If you are from the West Michigan area, be sure to check out the local farmers list and contact them with questions and for purchasing information. If you have a recommendation for additions to my list, please feel free to contact me, and I will update my list.

  • Smaller carbon footprint. Meat you buy from a local farmer only “travels” as far as from the farm, to the processor and to your home. That’s a pretty small carbon footprint. But for commercially raised meats, in the case of beef, calves may be raised in one part of the country, then shipped off to another farm to be “finished off”, before heading to a processor, then a distribution center, then to a grocery store, and THEN to your home. That’s quite a large carbon footprint!
  • You know where your meat is coming from. You can actually meet the farmer and learn how they raise their animals: what the animals are fed, if they are able to forage, what breeds the farmer raises, if the animal was born on the farm or purchased from another farm, how the animals are treated, if they are ever given antibiotics, etc. You may even ask how they harvest their animals. Some small farms choose to have someone come to the farm so the animals are less stressed. Some processors require the animals to come to them live. Don’t hesitate to ask these questions. Most farmers will be happy to answer for you. They take pride in their animals and the work they put in to providing you the best quality meat they can.
  • You can order meat in much larger quantities to have on hand. This saves on last minute trips to the grocery store (if you’re like me, you go in for one thing and come out with ten things you didn’t need. Whoops!) I especially love this in the dead of winter when I really don’t want to go to the grocery store. I always have something in the freezer to cook up.
  • You can customize your order. Generally, when you order a side of beef or pork, you will work with a local butcher for the processing and you can customize your order. (Bonus: you’re giving that butcher business as well! Double local score!) So, for example, you aren’t really a steak eating family but would rather have all ground beef, you can order all ground beef. Or maybe you want some bones set aside to make some stock. You can request that as well. If you’re not sure how you want it processed (it can seem overwhelming the first time), most butchers shops are happy to help you out. Don’t hesitate to call up the farmers preferred butcher and ask up front about the packaging possibilities (vacuum sealed vs. butcher paper), processing fees, possible pick up date, etc.
  • You may be able to try bundles. Some farms offer smaller meat bundles if you are not sure if ordering a side of meat is right for you. Give a smaller bundle a try and see if you like it. You may even ask if the farmers supply meat to local butcher shops and you can check out the butcher shop. You could even decide to buy a side or a larger bundle and split with another family. Ask around and see what works for you and your family.

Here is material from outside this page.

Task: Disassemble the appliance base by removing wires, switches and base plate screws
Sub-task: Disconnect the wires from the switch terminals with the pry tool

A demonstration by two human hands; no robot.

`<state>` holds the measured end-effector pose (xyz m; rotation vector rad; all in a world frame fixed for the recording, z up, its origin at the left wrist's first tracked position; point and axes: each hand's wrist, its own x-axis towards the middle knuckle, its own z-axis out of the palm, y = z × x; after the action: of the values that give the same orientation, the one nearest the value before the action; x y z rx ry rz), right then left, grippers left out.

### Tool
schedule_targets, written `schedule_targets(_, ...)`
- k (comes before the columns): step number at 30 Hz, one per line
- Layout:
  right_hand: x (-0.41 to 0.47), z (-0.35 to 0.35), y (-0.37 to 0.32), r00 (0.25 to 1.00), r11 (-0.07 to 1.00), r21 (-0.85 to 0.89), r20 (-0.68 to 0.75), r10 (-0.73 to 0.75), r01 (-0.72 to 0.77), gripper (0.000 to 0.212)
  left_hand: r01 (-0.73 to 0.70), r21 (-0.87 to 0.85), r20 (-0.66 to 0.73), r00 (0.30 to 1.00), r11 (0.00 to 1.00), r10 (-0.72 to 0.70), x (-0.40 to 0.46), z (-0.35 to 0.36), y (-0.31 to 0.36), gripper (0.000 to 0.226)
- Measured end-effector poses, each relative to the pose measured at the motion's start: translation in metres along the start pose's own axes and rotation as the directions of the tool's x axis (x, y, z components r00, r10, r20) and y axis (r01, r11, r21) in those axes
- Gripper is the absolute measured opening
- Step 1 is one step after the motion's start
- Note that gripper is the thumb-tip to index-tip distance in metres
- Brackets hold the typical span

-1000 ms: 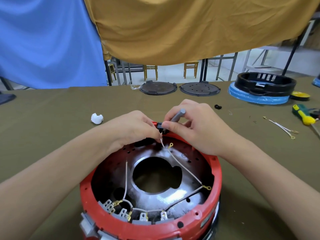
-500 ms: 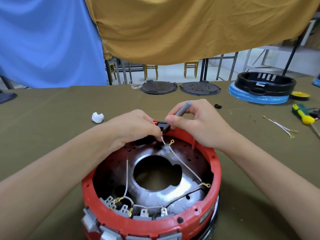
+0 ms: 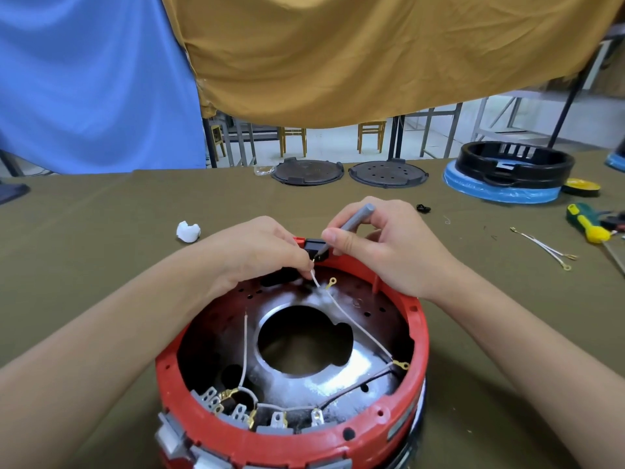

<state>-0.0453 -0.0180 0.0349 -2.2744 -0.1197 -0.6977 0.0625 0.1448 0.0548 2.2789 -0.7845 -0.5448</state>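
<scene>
While both hands meet at the far rim of the red appliance base (image 3: 294, 445), the left hand (image 3: 260, 252) pinches a white wire (image 3: 355, 321) just below a black switch (image 3: 313, 247) that sits on the rim between the two hands. The right hand (image 3: 389, 245) grips a grey tool (image 3: 355, 216) like a pen, its tip pressed against the switch. From the left fingertips the wire runs back toward the person across the shiny base plate (image 3: 338, 374), ending in a gold ring terminal (image 3: 402, 364) beneath the right wrist. Well to the right of the right hand lie loose wires (image 3: 544, 243) and a green-and-yellow screwdriver (image 3: 586, 222); a white crumpled scrap (image 3: 188, 230) lies just beyond the left hand.
</scene>
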Motion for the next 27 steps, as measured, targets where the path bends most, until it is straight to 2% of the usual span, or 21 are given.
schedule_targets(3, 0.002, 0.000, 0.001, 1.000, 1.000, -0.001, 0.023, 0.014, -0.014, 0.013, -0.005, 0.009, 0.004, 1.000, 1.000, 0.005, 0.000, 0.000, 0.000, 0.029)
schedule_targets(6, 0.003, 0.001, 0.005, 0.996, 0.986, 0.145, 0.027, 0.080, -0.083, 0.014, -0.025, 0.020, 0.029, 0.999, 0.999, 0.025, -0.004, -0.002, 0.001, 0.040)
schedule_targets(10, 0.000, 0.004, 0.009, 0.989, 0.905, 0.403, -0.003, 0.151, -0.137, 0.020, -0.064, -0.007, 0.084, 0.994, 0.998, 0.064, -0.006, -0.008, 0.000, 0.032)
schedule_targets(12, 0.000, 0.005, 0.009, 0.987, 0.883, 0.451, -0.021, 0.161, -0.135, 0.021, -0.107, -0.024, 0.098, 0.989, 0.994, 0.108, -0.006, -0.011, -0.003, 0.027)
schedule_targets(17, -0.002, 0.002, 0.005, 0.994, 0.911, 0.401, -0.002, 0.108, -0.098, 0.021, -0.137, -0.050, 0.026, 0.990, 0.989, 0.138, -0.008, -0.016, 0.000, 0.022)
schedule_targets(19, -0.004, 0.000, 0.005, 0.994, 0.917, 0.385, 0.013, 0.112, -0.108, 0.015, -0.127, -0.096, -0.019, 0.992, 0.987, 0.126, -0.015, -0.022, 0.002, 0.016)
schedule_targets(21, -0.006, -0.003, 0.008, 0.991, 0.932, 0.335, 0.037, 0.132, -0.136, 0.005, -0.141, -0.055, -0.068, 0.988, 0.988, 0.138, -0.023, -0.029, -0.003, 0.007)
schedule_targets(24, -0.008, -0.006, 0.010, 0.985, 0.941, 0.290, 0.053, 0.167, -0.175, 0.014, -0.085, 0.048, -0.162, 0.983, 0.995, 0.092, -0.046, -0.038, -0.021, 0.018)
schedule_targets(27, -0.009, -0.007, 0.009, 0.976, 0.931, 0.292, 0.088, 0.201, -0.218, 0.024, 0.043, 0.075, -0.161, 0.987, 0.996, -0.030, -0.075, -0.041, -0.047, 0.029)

  • Superior quality and taste. When we first ordered broiler chickens from a local farm, I could not believe the difference in taste. The difference was clearly visible in the chicken stock it made. A healthier, well-raised animal produces better quality meat! It’s as simple as that!

If you are considering purchasing local meats and you live in the West Michigan area, check out these links to recommended local farmers. If you are visiting from another part of the country (or world!), start by asking around. See if any other friends have ordered from a local farmer and ask for recommendations. You may even be able to score a lower price if you can find someone to go in with you on the entire animal. Contacting a local butcher shop may also be a good lead. Be aware that there are some cases where local butcher shops may be offering a combinations of meats that are local and non-local. The best thing to do is simply ask where they source their meat.